Segundo Campos Neto, que é um estudioso dos impactos da mudança climática e da transição da a economia verde (de menor uso de gás carbônico) os impactos da pandemia e da Guerra da Rússia contra a Ucrânia, tornaram as mudanças climáticas, que já estavam em curso, mais aceleradas e mais desafiantes para as medidas econômicas e fiscal visando a transição climática. Tudo isso em meio à distribuição desigual de benefícios da globalização, que ficou aparente, além do descompasso no quadro de vantagens comparativas entre os países, depois do fim da “idade do ouro das cadeias produtivas”.

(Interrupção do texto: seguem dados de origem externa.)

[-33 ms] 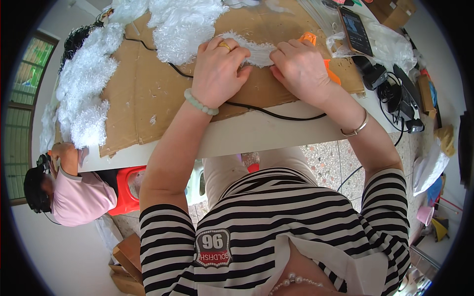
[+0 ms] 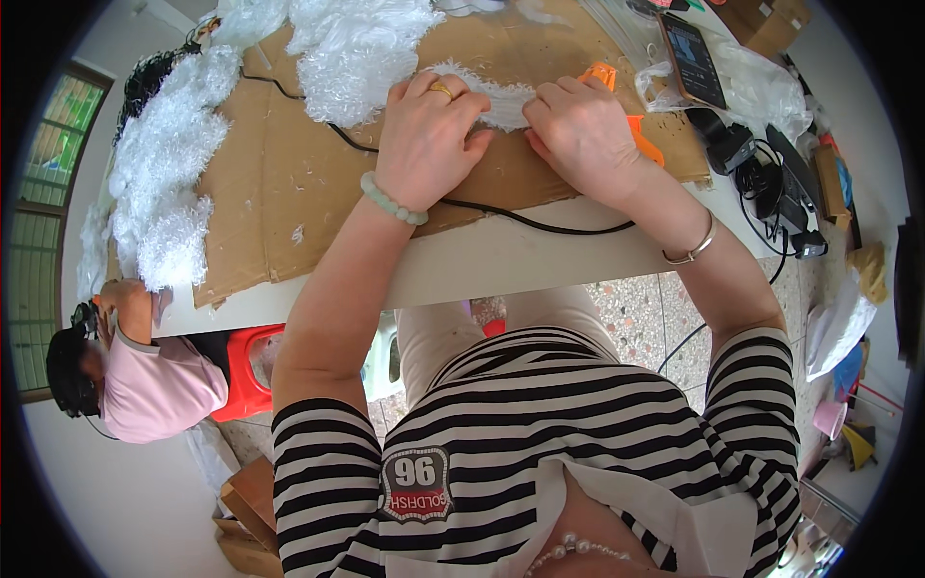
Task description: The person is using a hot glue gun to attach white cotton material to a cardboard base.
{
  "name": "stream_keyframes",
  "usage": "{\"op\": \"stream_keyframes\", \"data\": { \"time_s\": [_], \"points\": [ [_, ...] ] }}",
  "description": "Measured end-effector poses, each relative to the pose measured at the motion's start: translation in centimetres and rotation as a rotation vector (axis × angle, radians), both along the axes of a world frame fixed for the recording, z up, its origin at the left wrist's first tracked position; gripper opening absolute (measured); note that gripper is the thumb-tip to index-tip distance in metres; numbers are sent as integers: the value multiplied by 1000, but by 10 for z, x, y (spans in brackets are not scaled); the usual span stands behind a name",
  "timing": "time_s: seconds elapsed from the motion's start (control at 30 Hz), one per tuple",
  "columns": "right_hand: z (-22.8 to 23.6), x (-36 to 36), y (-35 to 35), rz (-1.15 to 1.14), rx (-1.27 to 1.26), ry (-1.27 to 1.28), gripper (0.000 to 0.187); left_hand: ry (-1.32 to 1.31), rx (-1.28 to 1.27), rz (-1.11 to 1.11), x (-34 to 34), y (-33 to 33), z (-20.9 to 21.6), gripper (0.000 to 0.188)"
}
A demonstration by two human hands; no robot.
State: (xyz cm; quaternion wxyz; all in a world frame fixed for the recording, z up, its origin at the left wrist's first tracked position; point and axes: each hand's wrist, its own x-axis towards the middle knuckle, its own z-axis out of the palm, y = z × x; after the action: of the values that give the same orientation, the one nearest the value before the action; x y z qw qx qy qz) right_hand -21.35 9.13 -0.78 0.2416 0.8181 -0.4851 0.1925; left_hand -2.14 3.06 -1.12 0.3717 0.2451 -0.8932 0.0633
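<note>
A short strip of white fringed, tinsel-like material [image 2: 503,104] stretches between my two hands over the cardboard. Its left end is gripped by my left hand [image 2: 424,135], whose fingers curl down over it. My right hand [image 2: 581,133] closes on the other end, knuckles up; both sets of fingertips are hidden. Just beyond my right wrist lies an orange tool [image 2: 601,75], probably a glue gun, partly covered by that hand. A large heap of white shredded strands [image 2: 352,63] sits beside my left hand, on its far side.
Cardboard [image 2: 279,193] covers much of the white table [image 2: 482,260]. A black cable [image 2: 540,227] crosses it under my forearms. More white tinsel [image 2: 169,164] lies at left. A phone [image 2: 694,60] rests on plastic bags at right, near black adapters [image 2: 771,183]. A person in pink [image 2: 164,385] sits left.
My right hand has shifted very slightly left. Both hands keep hold of the white fringed strip.
</note>
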Motion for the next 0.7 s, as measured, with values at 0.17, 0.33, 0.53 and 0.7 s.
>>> {"op": "stream_keyframes", "data": {
  "time_s": [0.17, 0.33, 0.53, 0.7],
  "points": [
    [-1, 1, -5, -4, 41, 16, 10, -99, -39, -6, -4, -3, -7, 14],
    [8, -6, -5, 38, 168, -218, 6, -37, 35, 11, -4, -7, -11, 3],
    [20, -10, -16, -2, 327, -320, 5, -34, 121, 36, -6, -12, -11, 4],
    [21, -11, -31, -70, 425, -323, 8, -137, 102, 134, -16, -18, -3, 6]
  ]
}}
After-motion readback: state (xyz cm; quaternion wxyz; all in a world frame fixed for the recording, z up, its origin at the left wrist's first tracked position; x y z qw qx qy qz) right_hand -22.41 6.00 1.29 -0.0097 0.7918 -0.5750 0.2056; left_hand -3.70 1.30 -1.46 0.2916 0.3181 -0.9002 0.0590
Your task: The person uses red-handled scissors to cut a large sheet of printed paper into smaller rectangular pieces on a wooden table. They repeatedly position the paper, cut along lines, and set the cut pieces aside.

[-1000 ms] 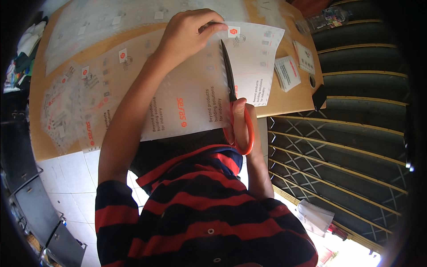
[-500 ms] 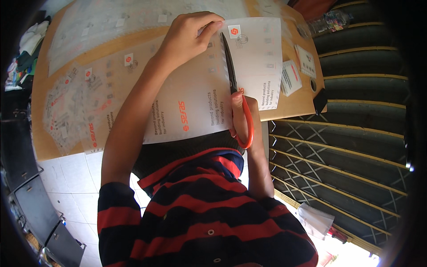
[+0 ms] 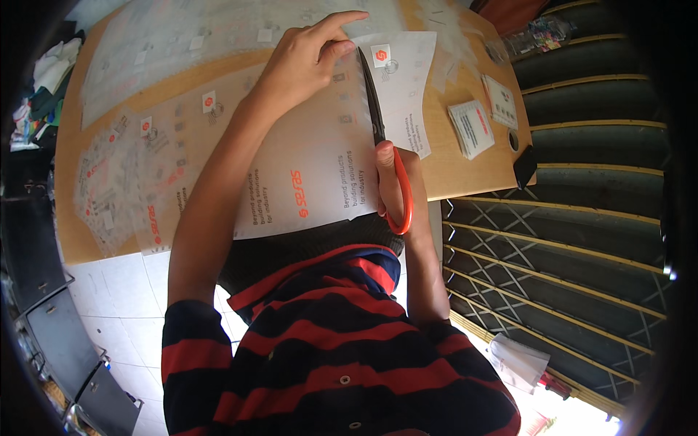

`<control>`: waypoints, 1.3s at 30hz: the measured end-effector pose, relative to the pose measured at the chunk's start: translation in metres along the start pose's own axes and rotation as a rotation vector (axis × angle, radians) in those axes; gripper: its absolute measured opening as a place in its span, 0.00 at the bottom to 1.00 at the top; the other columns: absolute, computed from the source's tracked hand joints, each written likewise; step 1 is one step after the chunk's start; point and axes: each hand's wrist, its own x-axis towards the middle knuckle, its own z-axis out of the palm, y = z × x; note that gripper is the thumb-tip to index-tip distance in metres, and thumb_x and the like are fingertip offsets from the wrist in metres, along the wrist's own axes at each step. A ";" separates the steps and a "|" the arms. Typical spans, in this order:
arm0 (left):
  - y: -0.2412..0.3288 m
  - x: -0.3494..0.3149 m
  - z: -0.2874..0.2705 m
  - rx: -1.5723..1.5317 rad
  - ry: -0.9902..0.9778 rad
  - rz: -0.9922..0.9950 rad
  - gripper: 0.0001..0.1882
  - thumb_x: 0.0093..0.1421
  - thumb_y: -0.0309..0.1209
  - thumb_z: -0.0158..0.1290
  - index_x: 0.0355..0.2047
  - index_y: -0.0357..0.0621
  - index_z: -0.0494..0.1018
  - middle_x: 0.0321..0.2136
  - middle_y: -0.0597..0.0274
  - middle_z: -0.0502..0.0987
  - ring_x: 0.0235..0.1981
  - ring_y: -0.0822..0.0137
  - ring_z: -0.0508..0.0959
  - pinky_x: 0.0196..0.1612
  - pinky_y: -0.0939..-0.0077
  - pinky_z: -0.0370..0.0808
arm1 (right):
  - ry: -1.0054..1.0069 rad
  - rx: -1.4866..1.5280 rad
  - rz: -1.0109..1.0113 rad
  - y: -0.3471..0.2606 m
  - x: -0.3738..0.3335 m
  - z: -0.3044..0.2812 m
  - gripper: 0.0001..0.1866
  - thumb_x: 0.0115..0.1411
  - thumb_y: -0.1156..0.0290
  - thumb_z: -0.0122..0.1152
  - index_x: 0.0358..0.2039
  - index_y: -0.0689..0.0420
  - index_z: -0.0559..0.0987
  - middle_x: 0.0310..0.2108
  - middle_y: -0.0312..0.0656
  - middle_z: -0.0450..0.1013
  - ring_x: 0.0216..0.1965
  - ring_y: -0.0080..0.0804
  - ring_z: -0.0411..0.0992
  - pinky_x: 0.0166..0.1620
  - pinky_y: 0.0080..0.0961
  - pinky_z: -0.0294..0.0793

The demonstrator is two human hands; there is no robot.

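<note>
Head view shows, at the left, more printed sheets (image 3: 123, 182) lying on the wooden desk (image 3: 451, 171). Next, the left hand (image 3: 305, 62) lies flat with spread fingers on the clear printed sheet (image 3: 305, 167). Beside it the right hand (image 3: 389, 182) grips the orange-handled scissors (image 3: 385, 145), blades probably nearly closed in the sheet. A small card stack (image 3: 471, 128) lies further right.

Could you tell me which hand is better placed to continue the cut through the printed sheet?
Probably the right hand: it grips the orange-handled scissors, blades along the sheet. The left hand pins it.
</note>
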 end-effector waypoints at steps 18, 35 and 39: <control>0.008 0.001 -0.004 -0.038 -0.094 -0.104 0.20 0.64 0.22 0.53 0.55 0.45 0.62 0.26 0.58 0.80 0.32 0.67 0.79 0.41 0.73 0.73 | -0.072 0.022 0.089 -0.017 0.034 -0.010 0.41 0.66 0.32 0.37 0.13 0.59 0.68 0.07 0.33 0.59 0.07 0.22 0.58 0.14 0.21 0.55; 0.002 -0.006 0.005 0.118 -0.211 -0.010 0.10 0.57 0.24 0.55 0.38 0.42 0.68 0.21 0.56 0.78 0.22 0.59 0.76 0.32 0.67 0.70 | 0.048 0.095 0.091 -0.027 0.032 -0.027 0.38 0.69 0.38 0.39 0.11 0.56 0.64 0.05 0.33 0.58 0.07 0.22 0.57 0.15 0.22 0.60; -0.015 -0.004 0.008 0.422 -0.121 0.062 0.08 0.57 0.32 0.58 0.29 0.40 0.74 0.22 0.57 0.78 0.25 0.56 0.77 0.32 0.63 0.69 | -0.007 0.220 -0.037 0.008 0.002 -0.046 0.40 0.68 0.35 0.33 0.11 0.56 0.64 0.05 0.32 0.57 0.08 0.22 0.58 0.16 0.19 0.61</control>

Brasil lidera juros no mundo
No evento, Campos Neto apresentou um quadro de países emergentes com títulos regularmente negociados no mercado (Argentina, Turquia e Venezuela foram excluídas), no qual o Brasil ostenta a maior taxa de juros desde os primeiros movimentos, em fevereiro de 2021, para o relaxamento das medidas de estímulo monetário e fiscal desde a pandemia (em fevereiro de 2021). Mas Campos Neto se justifica dizendo ter se antecipado aos fatos (ou à eleição).
Nesta 4ª feira, 2 de novembro, o Federal Reserve Bank, o banco central dos Estados Unidos fez nova alta das taxas de juros de curto prazo em 0,75 ponto percentual, que agora flutuam na faixa de 3,75% a 4% ao ano. Na semana passada, o Banco Central Europeu aumentou o juro básico em 0,75%. Só a Selic ficou estável em 13,75% desde agosto de 2022.